Late one evening in Yangon in Myanmar a few years ago, I noticed a grey Morris Minor van patrolling the streets. It had an old-fashioned double–ended trumpet loudspeaker on its roof blaring out an amplified voice. ‘What’s it saying?’ I asked my guide. ‘It tells the people “It’s late! Stop drinking and go to bed! You have a busy day tomorrow!”’
That’s the spirit. We should get some of that in London. ‘Stop eating! Get on your bike! Pedal faster!’ Why has Covid brought out a rash of virtuous bullying? I have lost count of the number of times that Radio 4 has asserted that this plague needs to create a better, more caring, more aware, lovelier human race. (And if not, we can, of course, be ordered to be so.)
Now, in the middle of calamity, as we try to save a faltering economy, halt the return of a deadly pandemic, and resume normality, Transport for London (TfL), in league with earnest local councillors and encouraged by the government, has decided to take this moment to force Londoners to adopt a more worthy form of personal transport. They have arbitrarily closed off Park Lane, Euston Road, the Edgware Road and hundreds of other main arteries. Its ‘world-leading street-space for London’ will ‘stop rat-runs and make London areas access only’. Eh? How? These are the main roads. You may love this if you are fit and 20. The elderly think it’s bonkers. Ordinary working people with jobs and cars are simply confused.
I’m not anti-bike. I love them. I loved mine so much that in the early 1970s, I was just about the only bloke on a bicycle in central London (or so it felt). I used to haul it into the back of a black cab (particularly if I was a little drunk and unwilling to face the back wind of articulated trucks in a rainstorm). Bikes are more popular now, but still a limited enthusiasm. These days, however, minority zeal is our new master. Mount up, buster. You are either with us or you are with us.
On Not the Nine O’Clock News, 40 years ago, Mel Smith played a man on a phone doodling on an envelope. Hanging up, he handed the squiggles over as the ‘new one-way system for Basildon’. This comic creation is now at work for TfL, putting in bicycle lanes that end abruptly and arbitrarily, and closing roads everywhere, with planters, modal filters, Copenhagen crossings and Experimental Traffic Orders.
In May, the Mayor of London, Sadiq Khan, and TfL launched this ‘bold new Streetspace plan’ to ‘rapidly transform London’s streets to accommodate a possible ten-fold increase in cycling and five-fold increase in walking when lockdown restrictions are eased’. They have reduced the real traffic to a long, honking, choked pipe of polluting fumes, while cyclists weave in and out, scrupulously avoiding the new ‘lanes’.
I rarely drive in London.
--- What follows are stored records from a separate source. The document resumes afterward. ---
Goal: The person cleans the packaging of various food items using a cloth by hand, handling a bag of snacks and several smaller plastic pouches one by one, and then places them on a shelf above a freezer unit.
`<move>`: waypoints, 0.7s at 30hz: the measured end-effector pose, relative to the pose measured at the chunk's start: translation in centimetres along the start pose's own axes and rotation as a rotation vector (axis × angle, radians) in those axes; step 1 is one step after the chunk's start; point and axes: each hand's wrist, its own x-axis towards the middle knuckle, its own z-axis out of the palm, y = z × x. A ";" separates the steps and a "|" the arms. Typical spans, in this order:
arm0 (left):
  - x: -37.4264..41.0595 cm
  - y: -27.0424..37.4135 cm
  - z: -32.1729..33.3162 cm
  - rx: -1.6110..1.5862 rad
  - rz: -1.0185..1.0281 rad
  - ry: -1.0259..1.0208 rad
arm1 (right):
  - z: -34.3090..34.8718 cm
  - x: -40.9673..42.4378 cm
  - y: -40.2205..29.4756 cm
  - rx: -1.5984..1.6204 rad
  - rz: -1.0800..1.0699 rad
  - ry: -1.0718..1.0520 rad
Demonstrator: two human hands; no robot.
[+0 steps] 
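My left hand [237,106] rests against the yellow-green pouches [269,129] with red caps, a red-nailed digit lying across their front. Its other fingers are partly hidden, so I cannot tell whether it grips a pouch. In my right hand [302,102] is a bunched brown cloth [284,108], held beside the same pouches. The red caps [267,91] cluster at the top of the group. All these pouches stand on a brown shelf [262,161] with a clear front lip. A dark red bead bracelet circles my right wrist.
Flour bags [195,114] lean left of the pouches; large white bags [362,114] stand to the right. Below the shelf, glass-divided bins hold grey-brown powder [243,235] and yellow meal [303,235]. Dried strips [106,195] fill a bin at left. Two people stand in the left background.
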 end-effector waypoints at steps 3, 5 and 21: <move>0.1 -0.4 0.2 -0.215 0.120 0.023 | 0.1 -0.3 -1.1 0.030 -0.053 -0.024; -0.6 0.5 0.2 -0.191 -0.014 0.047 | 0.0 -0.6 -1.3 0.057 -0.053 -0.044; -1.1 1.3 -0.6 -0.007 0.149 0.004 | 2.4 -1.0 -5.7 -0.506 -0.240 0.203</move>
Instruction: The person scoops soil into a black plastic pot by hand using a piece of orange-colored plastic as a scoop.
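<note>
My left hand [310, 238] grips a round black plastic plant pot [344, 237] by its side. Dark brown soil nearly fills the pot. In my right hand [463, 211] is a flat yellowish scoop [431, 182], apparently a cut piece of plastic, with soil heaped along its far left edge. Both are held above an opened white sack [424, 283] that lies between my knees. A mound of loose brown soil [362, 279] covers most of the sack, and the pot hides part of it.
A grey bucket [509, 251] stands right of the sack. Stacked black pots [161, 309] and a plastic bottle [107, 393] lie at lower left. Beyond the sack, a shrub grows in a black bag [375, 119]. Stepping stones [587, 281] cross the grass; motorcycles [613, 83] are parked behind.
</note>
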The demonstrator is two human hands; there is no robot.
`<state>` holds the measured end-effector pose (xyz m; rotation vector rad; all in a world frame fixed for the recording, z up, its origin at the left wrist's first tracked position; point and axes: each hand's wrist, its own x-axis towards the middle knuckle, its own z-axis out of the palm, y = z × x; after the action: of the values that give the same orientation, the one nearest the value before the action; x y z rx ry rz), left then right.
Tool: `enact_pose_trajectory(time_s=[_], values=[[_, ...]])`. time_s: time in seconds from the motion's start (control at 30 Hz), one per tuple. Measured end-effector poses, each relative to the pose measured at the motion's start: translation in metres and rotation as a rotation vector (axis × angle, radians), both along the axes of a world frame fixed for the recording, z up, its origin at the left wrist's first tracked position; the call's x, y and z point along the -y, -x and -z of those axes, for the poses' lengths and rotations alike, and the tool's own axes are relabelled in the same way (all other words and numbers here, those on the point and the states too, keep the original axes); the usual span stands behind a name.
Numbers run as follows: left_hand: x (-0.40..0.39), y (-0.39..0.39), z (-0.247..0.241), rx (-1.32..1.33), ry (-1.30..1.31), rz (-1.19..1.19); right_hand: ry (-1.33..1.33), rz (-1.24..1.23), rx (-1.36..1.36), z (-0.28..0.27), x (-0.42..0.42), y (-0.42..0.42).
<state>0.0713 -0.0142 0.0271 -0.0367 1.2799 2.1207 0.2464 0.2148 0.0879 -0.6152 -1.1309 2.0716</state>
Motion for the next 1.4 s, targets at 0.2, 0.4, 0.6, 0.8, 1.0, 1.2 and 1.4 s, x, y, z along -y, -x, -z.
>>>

I live in the middle of all this and walk everywhere. But the other week I got into my mobile ‘Hazchem sealed unit’, my car, and ventured out into the extraordinary new set-up along the Euston Road. I confronted vast pavement spaces, to enable the nonexistent central London workforce to keep yards apart on their way to those packed basement restaurants and pubs, and a lane to facilitate an imaginary horde of new bikes. With another carriageway taken over to allow the occasional vacant bus to belch past, every construction vehicle, van and ‘rig’ in London was now creeping along a narrow gut, spewing out particulate matter.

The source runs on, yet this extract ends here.